A vintage horror movie poster is pinned to the woman like a calling card. A clue left by the killer, it is “the star of the show, and the body on display and all that is to come is but a side character.” The novel keeps this promise. The story weaves through the perspectives of several characters – a detective on the case, his horror influencer wife, their son with an autism spectrum disorder – but ultimately focuses on “the possibility of a cursed movie, the idea that images flashing across the screen flashes can force us into some bad action.
Pelayo’s clash of magic and history is so clever and sophisticated that you’ll find yourself Googling the non-fiction that forms the basis of her story. While a few moments may seem forced – a fatal car accident comes out of nowhere, creating a tone and texture so different it feels like an afterthought – “The Shoemaker’s Magician” is a delightful foray into the occult.
Riley Sager is on top form in his latest horror thriller, THE ONLY ONE LEFT (Dutton, 382 pp., $28)a dizzying Gothic whodunit centered around the Lizzie Borden-esque massacre of the Hope family in 1929. Fifty years later, in the 1980s Walkmans and Duran Duran, Kit McDeere is hired to look after the only surviving member of the Hope clan to care.
Kit arrives at Hope’s End – a Gilded Age mansion “broad as a cruise ship” perched precariously atop a Maine bluff – to find a world frozen in time, with the carpets still stained by the blood of the murder victims. When she discovers that elderly Miss Hope is ready to reveal what really happened all those years ago, and had in fact already written a “tell all” for a previous caretaker, all the elements are in place for a propulsive mystery.
The story, which straddles Miss Hope’s typewritten first-person account and Kit’s overly talkative perspective, relies on a stilted act of deceit, camouflaged identities and (at times convenient) forgetfulness. Sager’s trademark lightning fast pace, with twists and turns that stretch credibility to the breaking point, will satisfy his many fans.
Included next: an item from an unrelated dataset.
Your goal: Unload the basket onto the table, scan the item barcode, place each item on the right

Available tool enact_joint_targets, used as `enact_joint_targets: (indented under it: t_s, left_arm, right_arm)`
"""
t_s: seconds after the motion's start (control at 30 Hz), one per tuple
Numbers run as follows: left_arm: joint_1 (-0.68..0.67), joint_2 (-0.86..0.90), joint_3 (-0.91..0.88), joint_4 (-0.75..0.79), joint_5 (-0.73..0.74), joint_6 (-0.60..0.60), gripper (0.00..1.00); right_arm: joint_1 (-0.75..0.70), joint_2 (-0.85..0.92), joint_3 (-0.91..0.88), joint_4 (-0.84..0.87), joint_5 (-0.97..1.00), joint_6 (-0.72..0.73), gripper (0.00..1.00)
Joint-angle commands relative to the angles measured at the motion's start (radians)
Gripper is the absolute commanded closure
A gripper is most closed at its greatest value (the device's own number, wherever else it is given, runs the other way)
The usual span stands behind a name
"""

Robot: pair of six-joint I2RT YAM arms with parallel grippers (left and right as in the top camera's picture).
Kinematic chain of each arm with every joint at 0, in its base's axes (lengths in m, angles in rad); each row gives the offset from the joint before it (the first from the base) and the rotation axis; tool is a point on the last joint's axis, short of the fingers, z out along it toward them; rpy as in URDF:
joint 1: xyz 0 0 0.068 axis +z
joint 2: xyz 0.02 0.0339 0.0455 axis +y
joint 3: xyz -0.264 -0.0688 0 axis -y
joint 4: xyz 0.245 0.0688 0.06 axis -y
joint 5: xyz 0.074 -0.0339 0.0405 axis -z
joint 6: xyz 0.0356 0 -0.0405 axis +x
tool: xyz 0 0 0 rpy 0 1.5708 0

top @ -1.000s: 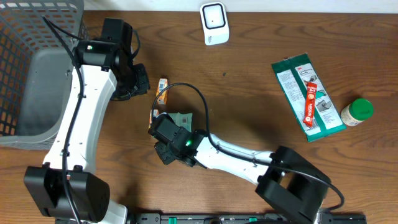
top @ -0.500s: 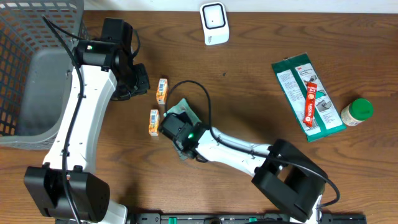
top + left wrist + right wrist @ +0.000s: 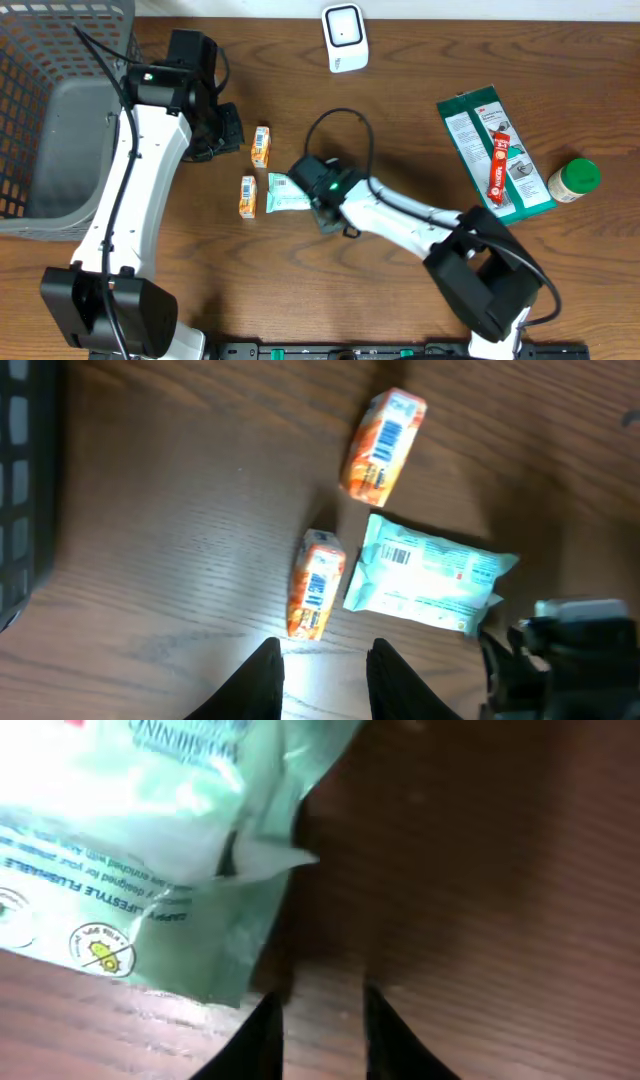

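While the wooden table (image 3: 400, 120) carries a grey mesh basket (image 3: 30, 40) at its left edge, a green blister card (image 3: 478, 135) with a red tube (image 3: 497, 168) lies at the right. Near the middle the pale green wipes packet (image 3: 288, 192) lies flat, barcode up, just beside an orange box (image 3: 248, 197) and well apart from the white scanner (image 3: 344, 37). At the packet's edge, the right gripper (image 3: 318, 1020) has its fingers narrowly parted and grips nothing. Near the boxes, the left gripper (image 3: 325, 660) is likewise slightly parted and empty.

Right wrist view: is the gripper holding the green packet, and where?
Nothing is held. The right gripper is empty, bare table between its jaws; the green packet lies beyond.
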Motion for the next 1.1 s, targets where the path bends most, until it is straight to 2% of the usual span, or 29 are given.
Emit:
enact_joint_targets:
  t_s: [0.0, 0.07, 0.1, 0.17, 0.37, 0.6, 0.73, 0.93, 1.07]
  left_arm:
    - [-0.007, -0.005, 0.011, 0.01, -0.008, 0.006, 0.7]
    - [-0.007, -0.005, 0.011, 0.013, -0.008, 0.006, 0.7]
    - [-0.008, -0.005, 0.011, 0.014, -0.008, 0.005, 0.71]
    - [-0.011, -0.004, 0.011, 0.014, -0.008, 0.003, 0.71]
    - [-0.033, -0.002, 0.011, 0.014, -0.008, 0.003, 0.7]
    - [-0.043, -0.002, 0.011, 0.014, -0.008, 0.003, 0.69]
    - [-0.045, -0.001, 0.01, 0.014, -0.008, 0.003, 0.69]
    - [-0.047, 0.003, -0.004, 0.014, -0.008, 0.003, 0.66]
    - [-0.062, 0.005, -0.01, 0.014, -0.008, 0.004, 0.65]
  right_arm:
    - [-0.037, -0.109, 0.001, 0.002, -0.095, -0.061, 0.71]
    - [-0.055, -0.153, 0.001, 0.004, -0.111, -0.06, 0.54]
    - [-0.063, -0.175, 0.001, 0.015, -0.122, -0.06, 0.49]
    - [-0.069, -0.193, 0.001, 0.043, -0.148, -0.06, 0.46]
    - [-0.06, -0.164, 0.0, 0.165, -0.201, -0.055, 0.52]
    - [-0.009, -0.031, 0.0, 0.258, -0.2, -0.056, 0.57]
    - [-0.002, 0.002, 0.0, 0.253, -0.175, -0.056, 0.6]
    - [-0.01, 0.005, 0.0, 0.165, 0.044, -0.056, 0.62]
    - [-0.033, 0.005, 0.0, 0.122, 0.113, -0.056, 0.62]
Zoje Stage’s latest novel, MOTHERED (Thomas & Mercer, 301 pp., $28.99), begins with Silas, a psychotherapist at a state hospital, reflecting on his latest patient. Grace killed her mother in an incomprehensibly cold-blooded manner, stabbing her 91 times: “The details of her case made it all the more puzzling how someone so weak could have committed an act of such brutality.”
Grace, an out-of-work hairdresser, spends her time online catfishing “young women who would take her advice,” a hobby that gives her a sense of power. When the pandemic breaks out, her mother, Jackie, moves into Grace’s house in Philadelphia, breaking her daughter’s self-imposed isolation. When Jackie puts up a picture of Hope, Grace’s deceased twin sister, it becomes clear that a past tragedy is at the heart of their bitter mother-daughter relationship.
While the setup is intriguing and the pandemic-era setting brings a wave of dizzying PTSD, Stage leaves too much unexplored. WHO is Elegance? What motivates her? When the police ask why she killed her mother, she says, “I had to kill her! She was contagious!” It is a confession that says everything and nothing at once. Grace remains inscrutable—to the psychotherapist engaged in her case, and to us.
Danielle Trussoni is the author of five books. Her new novel, ‘The Puzzle Master’, is out later this month.